After that experience I went back to the Celtic Vest and worked away assiduously. Past the armhole shaping now and almost ready to work the second Lavold motif, one to each armhole. I'll have pictures next time. Heavens above, this was my entry for the Red Sweater KAL. That particular knitalong is probably archived and history for everyone else by now. I know one person in particular who got involved because I'd suggested she should. She's now finished the project she started well after me! And to make matters worse, she was working on the Travelling Cables Cardi. Remember the Travelling Cables? How I raised heaven and earth to get hold of the pattern, and then couldn't wait to get started? Jan says she wants to see what progress I've made. Er.... Oh [brainwave], sorry Jan, I actually haven't had your comment yet. No, really, I haven't seen it. I expect it will come down - oh, next week sometime. And as soon as I see it, I'll certainly show you where I'm at. (Think she suspects? That should buy me a little time.)
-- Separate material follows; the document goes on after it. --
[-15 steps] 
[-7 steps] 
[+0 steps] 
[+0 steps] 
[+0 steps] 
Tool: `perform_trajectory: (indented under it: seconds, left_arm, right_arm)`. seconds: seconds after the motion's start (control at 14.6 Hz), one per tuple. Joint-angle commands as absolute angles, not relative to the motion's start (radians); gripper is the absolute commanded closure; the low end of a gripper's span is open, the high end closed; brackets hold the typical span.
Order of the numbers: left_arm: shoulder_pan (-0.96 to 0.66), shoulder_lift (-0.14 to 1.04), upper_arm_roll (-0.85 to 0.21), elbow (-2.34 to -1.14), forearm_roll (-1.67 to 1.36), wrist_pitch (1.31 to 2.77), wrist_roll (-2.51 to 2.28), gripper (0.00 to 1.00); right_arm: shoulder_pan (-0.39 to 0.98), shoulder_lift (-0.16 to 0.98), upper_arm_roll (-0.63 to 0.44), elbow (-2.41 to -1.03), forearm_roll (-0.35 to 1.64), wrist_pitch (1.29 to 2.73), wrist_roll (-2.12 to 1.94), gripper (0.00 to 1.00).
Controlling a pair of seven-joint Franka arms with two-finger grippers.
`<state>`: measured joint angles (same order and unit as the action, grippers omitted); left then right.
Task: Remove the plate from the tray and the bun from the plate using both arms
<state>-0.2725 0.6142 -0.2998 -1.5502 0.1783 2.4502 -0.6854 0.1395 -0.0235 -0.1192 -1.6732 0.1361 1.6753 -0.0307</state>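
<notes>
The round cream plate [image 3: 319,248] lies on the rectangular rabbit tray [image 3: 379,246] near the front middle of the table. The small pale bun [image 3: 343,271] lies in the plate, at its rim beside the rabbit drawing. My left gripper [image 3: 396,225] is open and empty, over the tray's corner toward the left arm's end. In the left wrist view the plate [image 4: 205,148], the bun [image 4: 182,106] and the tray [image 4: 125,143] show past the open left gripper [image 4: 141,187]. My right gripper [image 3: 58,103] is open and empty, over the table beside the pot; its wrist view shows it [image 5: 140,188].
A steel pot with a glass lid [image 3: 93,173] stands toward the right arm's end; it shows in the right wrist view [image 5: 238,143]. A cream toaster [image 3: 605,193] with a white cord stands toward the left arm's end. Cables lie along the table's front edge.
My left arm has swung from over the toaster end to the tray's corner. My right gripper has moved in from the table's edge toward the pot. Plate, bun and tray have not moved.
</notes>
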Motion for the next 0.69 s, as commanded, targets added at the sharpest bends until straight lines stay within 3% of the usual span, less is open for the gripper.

I decided to try some space dyeing the other evening. The kind where you end up with enough in one colour to make a stripe or at least a couple of rows before moving on to the next shade. This involves making a very long skein indeed.
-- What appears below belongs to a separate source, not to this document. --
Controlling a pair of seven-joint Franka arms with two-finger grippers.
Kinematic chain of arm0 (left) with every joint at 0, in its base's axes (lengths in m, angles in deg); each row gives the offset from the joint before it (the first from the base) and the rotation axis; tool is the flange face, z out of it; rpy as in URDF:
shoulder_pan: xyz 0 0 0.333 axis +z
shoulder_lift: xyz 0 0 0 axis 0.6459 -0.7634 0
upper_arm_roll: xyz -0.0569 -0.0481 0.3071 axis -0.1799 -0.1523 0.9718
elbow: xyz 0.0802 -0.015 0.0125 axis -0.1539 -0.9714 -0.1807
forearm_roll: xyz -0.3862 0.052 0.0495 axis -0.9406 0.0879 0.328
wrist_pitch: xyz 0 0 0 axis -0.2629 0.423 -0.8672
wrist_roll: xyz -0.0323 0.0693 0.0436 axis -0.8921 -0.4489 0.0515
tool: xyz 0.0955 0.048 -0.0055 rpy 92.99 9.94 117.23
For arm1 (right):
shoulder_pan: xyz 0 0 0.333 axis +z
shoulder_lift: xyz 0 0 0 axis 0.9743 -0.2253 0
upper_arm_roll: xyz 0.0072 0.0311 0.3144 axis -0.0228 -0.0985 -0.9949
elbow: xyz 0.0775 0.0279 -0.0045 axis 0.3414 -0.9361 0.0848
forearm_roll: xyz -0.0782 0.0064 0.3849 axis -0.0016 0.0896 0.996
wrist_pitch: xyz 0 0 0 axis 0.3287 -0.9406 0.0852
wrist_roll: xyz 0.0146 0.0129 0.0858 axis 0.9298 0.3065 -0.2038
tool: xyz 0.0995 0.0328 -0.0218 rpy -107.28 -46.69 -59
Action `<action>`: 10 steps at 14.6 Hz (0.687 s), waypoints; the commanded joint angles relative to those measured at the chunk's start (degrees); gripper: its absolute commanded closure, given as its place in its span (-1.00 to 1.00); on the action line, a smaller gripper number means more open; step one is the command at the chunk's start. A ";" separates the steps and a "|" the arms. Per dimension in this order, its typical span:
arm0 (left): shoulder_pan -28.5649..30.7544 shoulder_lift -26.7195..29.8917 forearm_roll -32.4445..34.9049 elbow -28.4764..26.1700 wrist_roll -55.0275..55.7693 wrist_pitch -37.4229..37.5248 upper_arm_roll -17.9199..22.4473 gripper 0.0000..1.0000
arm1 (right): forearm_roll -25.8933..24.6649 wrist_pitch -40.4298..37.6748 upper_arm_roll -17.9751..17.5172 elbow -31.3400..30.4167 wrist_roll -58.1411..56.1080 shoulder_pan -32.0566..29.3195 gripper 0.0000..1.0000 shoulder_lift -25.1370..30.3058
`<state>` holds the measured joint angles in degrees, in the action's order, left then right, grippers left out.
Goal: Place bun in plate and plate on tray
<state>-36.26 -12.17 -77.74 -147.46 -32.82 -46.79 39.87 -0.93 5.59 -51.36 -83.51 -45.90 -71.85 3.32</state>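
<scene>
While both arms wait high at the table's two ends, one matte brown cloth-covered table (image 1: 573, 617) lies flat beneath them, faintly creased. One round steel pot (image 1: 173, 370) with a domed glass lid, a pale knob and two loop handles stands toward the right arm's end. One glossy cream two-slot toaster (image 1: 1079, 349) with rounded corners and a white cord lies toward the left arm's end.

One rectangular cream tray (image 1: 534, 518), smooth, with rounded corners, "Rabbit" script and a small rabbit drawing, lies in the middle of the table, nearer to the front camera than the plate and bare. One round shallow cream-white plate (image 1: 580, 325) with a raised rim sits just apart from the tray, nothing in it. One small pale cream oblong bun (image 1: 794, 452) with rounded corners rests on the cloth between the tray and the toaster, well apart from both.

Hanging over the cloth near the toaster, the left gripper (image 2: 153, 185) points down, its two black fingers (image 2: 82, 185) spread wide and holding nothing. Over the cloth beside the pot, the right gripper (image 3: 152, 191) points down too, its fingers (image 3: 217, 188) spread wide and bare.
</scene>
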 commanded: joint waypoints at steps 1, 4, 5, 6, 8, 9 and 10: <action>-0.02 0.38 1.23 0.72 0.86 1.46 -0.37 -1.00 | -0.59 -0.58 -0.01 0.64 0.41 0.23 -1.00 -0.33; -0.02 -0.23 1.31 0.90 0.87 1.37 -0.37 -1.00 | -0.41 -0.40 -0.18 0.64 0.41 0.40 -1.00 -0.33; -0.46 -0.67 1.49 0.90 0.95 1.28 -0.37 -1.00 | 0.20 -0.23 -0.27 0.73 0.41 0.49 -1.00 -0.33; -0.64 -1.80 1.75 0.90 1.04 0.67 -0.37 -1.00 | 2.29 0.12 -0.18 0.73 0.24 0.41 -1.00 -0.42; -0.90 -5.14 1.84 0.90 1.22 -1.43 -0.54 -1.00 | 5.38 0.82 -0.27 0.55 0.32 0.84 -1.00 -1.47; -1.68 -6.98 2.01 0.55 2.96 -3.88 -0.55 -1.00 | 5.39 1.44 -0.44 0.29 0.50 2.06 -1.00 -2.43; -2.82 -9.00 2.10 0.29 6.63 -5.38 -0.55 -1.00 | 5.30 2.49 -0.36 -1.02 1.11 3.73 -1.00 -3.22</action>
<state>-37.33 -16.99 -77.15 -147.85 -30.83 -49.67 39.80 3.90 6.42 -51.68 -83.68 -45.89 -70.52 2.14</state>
I've dipped two quarters of this, one in blue and the other in violet, and they're drying at the moment. Then I'll do the other two quarters. Green and navy? Yellow and teal? What do you think? Gosh, dyeing is great fun. Must remember not to mix up the pots on the stove though...

We're planning a short trip to Prague next week. It's one of the few places to which you can get directly from Cork, which in these days of airport chaos is definitely a plus. Just a Monday to Wednesday hop, enough to have a hot chocolate and a beer and stand on Charles Bridge and look down at the Vltava.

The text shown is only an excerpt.